Exercise description:
Please give again exactly the lines from the top of the material through the line with "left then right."; omit each picture.

Given information:
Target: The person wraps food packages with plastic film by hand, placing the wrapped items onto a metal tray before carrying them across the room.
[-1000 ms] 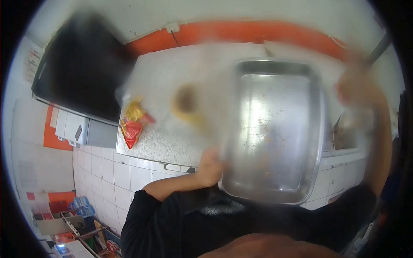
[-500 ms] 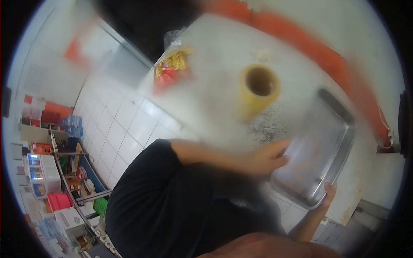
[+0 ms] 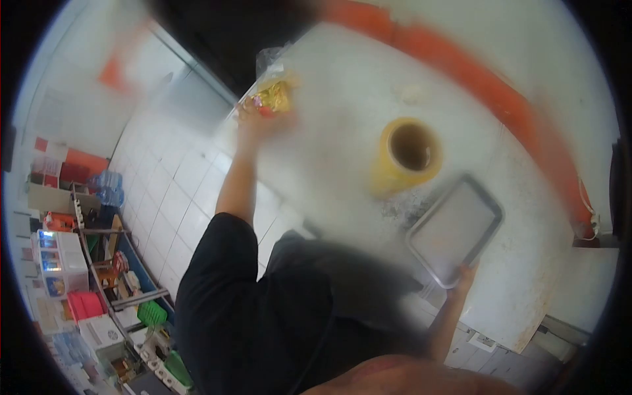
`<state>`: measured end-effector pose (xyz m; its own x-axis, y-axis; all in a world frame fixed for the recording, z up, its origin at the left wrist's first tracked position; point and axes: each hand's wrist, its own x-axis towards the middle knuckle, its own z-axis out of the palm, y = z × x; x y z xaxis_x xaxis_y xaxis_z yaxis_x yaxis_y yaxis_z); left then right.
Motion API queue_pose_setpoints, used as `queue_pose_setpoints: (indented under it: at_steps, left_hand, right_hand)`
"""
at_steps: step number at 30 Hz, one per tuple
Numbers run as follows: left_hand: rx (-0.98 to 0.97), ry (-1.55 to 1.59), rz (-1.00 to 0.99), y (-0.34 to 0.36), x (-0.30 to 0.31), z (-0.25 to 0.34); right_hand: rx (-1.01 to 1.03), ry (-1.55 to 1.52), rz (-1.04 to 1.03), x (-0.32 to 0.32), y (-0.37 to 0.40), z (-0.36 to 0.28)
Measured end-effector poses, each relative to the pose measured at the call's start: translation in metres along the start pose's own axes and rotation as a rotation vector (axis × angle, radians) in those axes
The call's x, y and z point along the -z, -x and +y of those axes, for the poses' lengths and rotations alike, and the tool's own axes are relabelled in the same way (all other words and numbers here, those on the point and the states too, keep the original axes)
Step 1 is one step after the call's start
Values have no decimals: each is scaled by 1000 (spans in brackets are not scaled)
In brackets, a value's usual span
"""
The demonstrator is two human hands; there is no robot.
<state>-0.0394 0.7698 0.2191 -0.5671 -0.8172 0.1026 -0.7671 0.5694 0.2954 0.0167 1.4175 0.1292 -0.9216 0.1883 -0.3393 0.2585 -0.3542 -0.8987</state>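
Note:
My left hand (image 3: pixel 255 124) is stretched out to a yellow and red snack packet (image 3: pixel 271 97) at the far left end of the speckled white counter (image 3: pixel 342 72). It touches the packet's near side, but blur hides whether the fingers grip it. My right hand (image 3: pixel 465 276) holds the near corner of a shallow metal tray (image 3: pixel 454 227), which lies flat on the counter near its front edge. A yellow roll of film (image 3: pixel 408 153) stands upright between the packet and the tray.
An orange band (image 3: pixel 500 99) runs along the wall behind the counter. White tiles (image 3: pixel 178 191) cover the counter's front. Down on the left are shelves with boxes, water bottles (image 3: pixel 105 187) and crates (image 3: pixel 85 306). A dark appliance (image 3: pixel 230 33) sits beyond the packet.
My left hand left the tray and reached out to the snack packet. My right hand slid the tray further onto the counter and it now lies flatter. The view shifted.

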Motion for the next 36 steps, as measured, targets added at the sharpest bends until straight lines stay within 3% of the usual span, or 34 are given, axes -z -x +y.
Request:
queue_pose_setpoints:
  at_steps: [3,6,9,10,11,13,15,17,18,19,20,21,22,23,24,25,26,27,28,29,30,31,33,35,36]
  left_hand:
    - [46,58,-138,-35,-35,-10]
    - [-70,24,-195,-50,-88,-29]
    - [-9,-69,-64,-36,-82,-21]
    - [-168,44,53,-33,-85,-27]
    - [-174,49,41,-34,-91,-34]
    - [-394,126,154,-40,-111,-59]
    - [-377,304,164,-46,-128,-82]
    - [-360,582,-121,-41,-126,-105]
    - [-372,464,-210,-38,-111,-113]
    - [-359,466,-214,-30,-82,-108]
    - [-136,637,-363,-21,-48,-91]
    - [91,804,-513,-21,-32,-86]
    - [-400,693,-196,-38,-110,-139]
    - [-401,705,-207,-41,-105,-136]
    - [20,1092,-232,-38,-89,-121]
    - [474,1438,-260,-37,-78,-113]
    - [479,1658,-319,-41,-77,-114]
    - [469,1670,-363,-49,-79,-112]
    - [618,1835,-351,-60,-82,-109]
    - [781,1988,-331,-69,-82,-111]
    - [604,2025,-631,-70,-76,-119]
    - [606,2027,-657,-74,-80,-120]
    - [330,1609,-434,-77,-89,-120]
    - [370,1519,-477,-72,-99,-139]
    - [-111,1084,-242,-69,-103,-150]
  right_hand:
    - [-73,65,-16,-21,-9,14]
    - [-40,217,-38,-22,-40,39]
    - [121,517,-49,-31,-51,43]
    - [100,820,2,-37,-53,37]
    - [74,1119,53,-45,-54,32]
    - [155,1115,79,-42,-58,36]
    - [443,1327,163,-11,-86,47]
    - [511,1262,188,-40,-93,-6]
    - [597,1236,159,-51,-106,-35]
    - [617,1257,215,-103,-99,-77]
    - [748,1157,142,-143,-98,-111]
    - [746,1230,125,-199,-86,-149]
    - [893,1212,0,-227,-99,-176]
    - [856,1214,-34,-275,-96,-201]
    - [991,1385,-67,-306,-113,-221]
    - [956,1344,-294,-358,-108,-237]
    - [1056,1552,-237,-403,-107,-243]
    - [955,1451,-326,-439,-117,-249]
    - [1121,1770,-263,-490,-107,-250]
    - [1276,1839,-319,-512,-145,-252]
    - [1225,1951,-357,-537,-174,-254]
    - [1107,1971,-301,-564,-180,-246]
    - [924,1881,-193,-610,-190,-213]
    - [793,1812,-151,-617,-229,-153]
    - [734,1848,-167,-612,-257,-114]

Problem solution:
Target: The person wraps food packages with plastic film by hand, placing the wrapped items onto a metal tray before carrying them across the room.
[-1000 ms] 
[-500 ms] 
[+0 ms] 
`<state>`: measured end-effector pose (xyz m; its own x-axis, y-axis; all in a world frame fixed for the recording, z up, its origin at the left wrist's first tracked position; point and axes: each hand's wrist, its own x-axis towards the middle knuckle, its own z-axis out of the palm, y = z × x; x y z xaxis_x xaxis_y xaxis_z yaxis_x yaxis_y yaxis_z); left then right.

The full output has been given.